CX as Marketing’s Best Tool: Transforming Client Experience into a Growth Engine
Written By: Vincenzo Ciampi, Senior Vice-President of Global Client Experience, iA Financial Group
Today’s consumer is overwhelmed and spoiled by choice and convenience. As digital-first companies increasingly attract consumers, promising great experiences in industries that have traditionally been cumbersome for consumers to navigate — like financial services — legacy brands must reimagine their strategies to prioritize client-centricity. Adapting to this shift is crucial for attracting and retaining today’s evolving consumers.
Clients want to work with companies that make their lives easy and in the modern marketplace they have that option, which is why client experience is emerging as marketing’s most untapped growth tool. And yet, for many organizations, client experience is still misunderstood to be a cost center that handles complaints rather than a robust line of business that drives revenue, enhances client loyalty, and creates competitive advantage.
To thrive in today’s market, client experience and marketing are inextricably linked, and integrating the two can create an engine for growth, loyalty and brand differentiation. Client experience must not be thought about as just a support function, but every touchpoint a client has with your company. The user experience on the website and client portals, the digital marketing and lead generation tools they encounter are all part of it. The real opportunity lies in rethinking marketing and client experience from the ground up, aligning them to maximize impact. By viewing the business through a client lens, companies can augment cross-selling activity and generate significant new revenue streams that are repeatable and long lasting.
From years of experience spanning four industries, I saw companies prioritize product, people, process, and profits ahead of client experience, rarely giving it central importance. So, when I moved into my current role heading up Global Client Experience at iA Financial Group, I knew I wanted to take a holistic approach to transform how we communicate and work with our clients. Instead of merely aligning client experience and marketing, we united them in a single department with shared initiatives, each working as a growth-driving tool for the other. This synergy has been a game-changer, because when you build your marketing, your website, your communications, around the client first, you unlock a powerful way to generate tangible financial returns.

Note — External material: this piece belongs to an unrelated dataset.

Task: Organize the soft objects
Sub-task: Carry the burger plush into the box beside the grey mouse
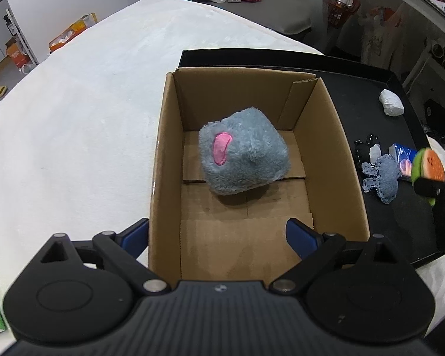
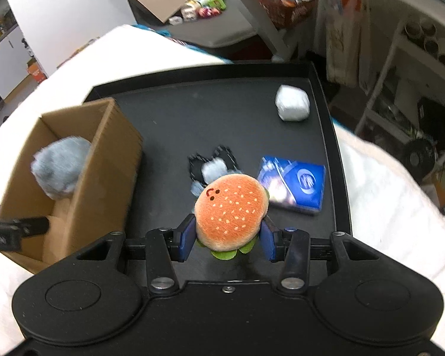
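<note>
**A:** Nearest the right wrist camera, what's between the jaws?

**B:** The right gripper has its blue pads pressed against both sides of a plush hamburger, orange bun facing up with a little stitched face and a green felt fringe below. It's clear of the black tray beneath it.

**A:** And the left one?

**B:** The left gripper stands wide apart with nothing between its jaws, straddling the near left corner of the cardboard box: one finger outside the wall, one inside.

**A:** What's in the box?

**B:** A grey plush cube with a pink patch, tilted on the bottom flaps toward the far end.

**A:** Further out?

**B:** Lying on the tray just beyond the hamburger: a small blue-grey crocheted piece, with a black and grey fuzzy thing just beyond it. Beside them is a blue packet. Toward the tray's far right corner, well apart, sits a white wrapped lump.

**A:** And under it all?

**B:** The tray and box rest on a white-covered surface.
</note>
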The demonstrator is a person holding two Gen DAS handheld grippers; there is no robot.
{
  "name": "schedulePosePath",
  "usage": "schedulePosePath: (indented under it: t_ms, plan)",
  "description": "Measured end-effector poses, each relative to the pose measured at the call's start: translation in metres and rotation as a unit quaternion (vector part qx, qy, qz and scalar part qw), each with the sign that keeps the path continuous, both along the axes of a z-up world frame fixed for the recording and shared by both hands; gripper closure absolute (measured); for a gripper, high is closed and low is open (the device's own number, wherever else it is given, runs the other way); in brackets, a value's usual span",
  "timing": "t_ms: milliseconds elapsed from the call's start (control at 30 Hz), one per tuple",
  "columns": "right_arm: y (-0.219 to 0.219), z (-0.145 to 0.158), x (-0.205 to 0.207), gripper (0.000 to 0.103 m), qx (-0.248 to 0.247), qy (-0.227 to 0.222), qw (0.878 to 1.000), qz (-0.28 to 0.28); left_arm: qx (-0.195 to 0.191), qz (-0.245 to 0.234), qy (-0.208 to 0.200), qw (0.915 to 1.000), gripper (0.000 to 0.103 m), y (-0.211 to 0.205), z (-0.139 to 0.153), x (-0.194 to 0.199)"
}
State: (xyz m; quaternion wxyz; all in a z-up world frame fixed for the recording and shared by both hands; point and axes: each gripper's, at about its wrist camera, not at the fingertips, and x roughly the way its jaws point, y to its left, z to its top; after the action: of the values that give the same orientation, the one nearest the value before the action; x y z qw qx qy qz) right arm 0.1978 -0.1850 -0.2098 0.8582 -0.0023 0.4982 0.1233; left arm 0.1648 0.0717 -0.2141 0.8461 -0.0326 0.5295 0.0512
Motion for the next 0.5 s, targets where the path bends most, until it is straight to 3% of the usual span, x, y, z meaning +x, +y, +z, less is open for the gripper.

The beauty of integrating client experience and marketing is in the alignment it fosters across the business. When client experience is woven into every touchpoint, it stops being just a talking point and starts becoming a value-add for clients and advisors. Both working groups bring in tools that can benefit the other’s function — marketing bringing in things like client archetypes and segmentation, while client experience brings tangible metrics such as client satisfaction scores and surveys. By combining these two essential business functions to work cohesively, companies can better serve clients in a way that builds brand trust, drives loyalty, and creates lifelong advocates for the brand.
We see client experience as a strategic business priority — when clients feel understood, valued, and engaged, they are far more likely to return, purchase again, and tell others about their positive experiences. This is a marketing asset in the truest sense, building advocacy and loyalty in ways that traditional advertising often can’t.
The key to this transformation is a cultural shift. For client experience to truly drive marketing impact, it has to be woven into the organization’s core mission. Embedding it as part of the company’s ethos and overarching approach starts at the top and without buy-in from leadership and a clear vision of the end goal, efforts to make client experience a true marketing tool often fall flat. It must be viewed as one of the organization’s top priorities, directly influencing culture and guiding every employee’s actions. For us, this meant creating a centralized project team that collaborates with every line of business, constantly aligning itself to evolving priorities.
Today, client experience isn’t just part of a business conversation — it is the conversation. It’s the difference between brands that thrive and those that struggle. For companies ready to lead in their markets, it needs to be more than a department; it needs to be a core strategy, driving marketing initiatives and business outcomes alike. Those who place the client experience at the heart of their business aren’t just following a trend; they’re creating the future of marketing. And as it continues to evolve, those who embrace it as their most powerful marketing tool will be the ones who stand out, grow and thrive.